- **Assigned task**: Below are records; please set down exactly the lines from the first through the one containing "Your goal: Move".

(Records from a collection)
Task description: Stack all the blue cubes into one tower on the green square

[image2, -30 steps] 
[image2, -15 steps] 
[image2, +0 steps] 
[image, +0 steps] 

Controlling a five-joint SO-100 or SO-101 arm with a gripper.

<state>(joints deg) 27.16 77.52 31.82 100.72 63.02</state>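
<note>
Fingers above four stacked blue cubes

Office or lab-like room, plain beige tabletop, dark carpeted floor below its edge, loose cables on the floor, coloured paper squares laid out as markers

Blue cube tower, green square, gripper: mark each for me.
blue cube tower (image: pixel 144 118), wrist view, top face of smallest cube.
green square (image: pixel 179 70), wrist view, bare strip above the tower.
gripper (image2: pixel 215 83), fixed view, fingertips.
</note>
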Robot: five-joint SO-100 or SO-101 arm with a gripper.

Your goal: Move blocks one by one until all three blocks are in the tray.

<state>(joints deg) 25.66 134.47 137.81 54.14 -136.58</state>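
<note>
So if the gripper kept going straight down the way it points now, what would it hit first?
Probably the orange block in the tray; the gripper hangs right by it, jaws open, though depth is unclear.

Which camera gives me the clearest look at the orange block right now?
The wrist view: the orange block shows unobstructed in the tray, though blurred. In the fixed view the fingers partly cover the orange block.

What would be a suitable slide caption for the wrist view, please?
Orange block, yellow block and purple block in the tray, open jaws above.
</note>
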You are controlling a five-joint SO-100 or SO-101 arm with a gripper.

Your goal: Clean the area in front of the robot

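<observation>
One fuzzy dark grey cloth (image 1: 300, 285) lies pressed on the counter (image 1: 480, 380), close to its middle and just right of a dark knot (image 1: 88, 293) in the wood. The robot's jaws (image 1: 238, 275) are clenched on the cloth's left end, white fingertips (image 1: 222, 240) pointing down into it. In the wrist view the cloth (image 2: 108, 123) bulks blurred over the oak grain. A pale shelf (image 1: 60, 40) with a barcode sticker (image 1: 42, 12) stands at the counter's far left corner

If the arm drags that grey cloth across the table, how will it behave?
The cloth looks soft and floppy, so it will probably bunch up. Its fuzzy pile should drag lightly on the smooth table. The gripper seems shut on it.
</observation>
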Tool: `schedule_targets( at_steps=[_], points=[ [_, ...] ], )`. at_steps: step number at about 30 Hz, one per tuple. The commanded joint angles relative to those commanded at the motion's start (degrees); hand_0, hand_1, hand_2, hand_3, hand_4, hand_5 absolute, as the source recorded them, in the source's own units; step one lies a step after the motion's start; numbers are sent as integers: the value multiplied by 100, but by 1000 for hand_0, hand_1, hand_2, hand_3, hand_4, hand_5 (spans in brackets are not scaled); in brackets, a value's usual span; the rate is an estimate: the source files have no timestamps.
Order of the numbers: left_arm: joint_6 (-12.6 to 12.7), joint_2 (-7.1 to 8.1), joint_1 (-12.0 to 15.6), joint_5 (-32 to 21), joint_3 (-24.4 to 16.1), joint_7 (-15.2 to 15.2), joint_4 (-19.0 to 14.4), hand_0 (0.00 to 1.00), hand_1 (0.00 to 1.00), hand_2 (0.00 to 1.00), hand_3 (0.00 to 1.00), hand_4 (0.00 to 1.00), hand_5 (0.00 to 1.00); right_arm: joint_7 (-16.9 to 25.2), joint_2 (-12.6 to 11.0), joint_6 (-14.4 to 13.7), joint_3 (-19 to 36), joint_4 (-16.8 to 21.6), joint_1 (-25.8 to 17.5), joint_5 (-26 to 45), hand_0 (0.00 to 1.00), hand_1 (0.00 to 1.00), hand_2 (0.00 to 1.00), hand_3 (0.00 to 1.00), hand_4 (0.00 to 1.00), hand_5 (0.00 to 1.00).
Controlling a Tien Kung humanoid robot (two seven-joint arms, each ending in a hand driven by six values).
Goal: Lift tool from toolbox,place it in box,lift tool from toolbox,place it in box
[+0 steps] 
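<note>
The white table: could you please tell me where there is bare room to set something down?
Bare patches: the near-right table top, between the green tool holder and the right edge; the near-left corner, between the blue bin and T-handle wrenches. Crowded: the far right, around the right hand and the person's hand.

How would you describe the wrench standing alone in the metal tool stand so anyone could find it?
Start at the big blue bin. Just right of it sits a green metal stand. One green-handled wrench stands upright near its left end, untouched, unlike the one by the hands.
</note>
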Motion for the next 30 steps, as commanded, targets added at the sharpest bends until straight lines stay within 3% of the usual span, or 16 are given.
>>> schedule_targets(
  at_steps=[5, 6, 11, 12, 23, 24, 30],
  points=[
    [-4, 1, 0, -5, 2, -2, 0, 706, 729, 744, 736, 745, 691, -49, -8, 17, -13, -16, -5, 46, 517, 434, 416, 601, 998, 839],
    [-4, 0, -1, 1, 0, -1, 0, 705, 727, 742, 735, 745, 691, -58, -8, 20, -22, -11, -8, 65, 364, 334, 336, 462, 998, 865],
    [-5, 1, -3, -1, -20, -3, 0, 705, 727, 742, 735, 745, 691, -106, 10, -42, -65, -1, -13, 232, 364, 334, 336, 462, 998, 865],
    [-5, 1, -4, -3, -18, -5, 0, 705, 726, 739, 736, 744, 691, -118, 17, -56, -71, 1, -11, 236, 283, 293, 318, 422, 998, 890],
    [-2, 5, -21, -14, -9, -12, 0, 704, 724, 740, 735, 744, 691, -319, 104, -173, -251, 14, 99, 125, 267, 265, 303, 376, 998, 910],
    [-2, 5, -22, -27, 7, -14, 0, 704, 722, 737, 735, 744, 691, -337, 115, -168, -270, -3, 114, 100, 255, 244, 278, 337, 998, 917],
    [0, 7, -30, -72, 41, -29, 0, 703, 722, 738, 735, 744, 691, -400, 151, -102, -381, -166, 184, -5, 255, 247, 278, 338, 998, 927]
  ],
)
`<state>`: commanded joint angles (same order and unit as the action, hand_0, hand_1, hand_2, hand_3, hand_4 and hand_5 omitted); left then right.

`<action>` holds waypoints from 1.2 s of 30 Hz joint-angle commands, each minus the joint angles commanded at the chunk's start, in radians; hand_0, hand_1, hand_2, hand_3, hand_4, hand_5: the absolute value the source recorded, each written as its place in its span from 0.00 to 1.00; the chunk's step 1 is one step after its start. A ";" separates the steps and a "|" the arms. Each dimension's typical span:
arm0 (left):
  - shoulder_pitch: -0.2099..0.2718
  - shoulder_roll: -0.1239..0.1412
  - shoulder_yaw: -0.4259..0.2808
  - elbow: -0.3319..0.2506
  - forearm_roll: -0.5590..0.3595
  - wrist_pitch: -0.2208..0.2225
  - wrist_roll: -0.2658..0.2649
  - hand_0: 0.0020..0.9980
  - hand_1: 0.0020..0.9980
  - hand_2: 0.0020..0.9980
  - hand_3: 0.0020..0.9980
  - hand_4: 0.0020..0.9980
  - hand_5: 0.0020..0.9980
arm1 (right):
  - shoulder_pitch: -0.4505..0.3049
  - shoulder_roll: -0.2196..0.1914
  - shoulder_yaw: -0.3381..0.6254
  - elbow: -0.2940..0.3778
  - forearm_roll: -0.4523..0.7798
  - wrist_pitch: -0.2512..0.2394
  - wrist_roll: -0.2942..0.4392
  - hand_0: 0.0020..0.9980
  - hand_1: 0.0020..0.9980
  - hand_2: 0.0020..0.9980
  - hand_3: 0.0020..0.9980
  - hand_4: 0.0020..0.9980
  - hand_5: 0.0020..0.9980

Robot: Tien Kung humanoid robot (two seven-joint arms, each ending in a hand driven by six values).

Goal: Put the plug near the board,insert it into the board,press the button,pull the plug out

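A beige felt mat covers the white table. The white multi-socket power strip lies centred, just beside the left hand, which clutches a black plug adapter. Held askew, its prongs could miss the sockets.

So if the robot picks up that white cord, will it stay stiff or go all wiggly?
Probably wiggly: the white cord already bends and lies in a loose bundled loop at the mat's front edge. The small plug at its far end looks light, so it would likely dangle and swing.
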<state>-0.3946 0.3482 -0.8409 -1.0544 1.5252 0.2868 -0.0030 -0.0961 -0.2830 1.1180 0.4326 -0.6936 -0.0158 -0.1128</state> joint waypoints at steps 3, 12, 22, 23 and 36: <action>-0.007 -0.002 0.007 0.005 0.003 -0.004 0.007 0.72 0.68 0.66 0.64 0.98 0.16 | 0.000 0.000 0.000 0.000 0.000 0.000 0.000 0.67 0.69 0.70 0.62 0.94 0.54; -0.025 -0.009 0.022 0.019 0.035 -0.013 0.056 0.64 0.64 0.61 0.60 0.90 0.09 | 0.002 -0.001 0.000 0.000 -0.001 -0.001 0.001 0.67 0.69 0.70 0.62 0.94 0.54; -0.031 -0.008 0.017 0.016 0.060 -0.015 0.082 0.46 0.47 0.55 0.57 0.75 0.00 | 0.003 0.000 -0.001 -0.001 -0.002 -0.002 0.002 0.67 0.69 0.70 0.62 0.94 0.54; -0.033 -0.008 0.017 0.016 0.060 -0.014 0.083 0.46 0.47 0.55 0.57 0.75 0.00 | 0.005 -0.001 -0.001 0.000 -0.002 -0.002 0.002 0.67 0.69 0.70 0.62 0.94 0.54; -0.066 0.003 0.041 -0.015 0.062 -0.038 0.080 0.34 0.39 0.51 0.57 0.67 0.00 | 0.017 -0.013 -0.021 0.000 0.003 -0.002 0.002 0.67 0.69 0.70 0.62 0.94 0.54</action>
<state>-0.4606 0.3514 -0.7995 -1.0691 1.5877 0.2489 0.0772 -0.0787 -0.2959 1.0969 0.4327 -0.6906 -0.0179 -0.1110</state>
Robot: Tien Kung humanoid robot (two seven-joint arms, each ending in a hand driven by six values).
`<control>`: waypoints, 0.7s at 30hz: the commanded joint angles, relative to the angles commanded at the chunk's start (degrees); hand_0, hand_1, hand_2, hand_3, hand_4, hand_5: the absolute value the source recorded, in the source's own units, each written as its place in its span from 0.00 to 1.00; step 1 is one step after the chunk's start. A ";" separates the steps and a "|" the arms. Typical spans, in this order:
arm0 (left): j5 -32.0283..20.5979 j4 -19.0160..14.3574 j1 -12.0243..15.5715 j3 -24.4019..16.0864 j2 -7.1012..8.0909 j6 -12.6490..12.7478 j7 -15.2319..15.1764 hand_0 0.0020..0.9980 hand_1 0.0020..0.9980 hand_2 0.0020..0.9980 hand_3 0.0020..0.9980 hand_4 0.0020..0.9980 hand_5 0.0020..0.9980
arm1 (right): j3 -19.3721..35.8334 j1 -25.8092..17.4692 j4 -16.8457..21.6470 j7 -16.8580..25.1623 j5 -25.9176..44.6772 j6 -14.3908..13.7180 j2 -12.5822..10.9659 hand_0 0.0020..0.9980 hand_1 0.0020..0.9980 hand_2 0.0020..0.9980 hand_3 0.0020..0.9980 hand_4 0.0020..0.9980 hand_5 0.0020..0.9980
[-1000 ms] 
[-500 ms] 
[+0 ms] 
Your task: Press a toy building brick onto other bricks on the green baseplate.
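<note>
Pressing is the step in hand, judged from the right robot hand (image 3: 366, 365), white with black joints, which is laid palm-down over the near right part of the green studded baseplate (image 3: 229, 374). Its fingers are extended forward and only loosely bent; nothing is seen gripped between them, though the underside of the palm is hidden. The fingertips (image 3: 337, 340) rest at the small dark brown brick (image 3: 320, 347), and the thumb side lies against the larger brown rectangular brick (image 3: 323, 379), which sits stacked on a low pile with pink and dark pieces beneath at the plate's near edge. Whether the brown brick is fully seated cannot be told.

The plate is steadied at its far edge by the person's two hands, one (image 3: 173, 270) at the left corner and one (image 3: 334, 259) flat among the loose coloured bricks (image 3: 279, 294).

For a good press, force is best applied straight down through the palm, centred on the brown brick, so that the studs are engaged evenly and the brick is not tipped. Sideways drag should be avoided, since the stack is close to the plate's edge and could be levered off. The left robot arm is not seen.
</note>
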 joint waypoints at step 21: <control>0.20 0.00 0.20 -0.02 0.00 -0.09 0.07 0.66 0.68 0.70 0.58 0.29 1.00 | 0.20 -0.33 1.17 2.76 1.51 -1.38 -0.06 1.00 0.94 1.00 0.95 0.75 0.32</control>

- **The completed task**:
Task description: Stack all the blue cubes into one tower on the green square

[image2, -30 steps] 
[image2, -15 steps] 
[image2, +0 steps] 
[image, +0 steps] 

Controlling a five-joint SO-100 or SO-101 arm with a gripper.

<state>(joints deg) 27.16 77.52 31.82 100.72 63.02</state>
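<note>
Fingers above four stacked blue cubes

Office or lab-like room, plain beige tabletop, dark carpeted floor below its edge, loose cables on the floor, coloured paper squares laid out as markers

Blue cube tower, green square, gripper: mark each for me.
blue cube tower (image: pixel 144 118), wrist view, top face of smallest cube.
green square (image: pixel 179 70), wrist view, bare strip above the tower.
gripper (image2: pixel 215 83), fixed view, fingertips.
</note>
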Robot: five-joint SO-100 or SO-101 arm with a gripper.

Your goal: Move blocks one by one until all three blocks are in the tray.

Now the exercise is finished.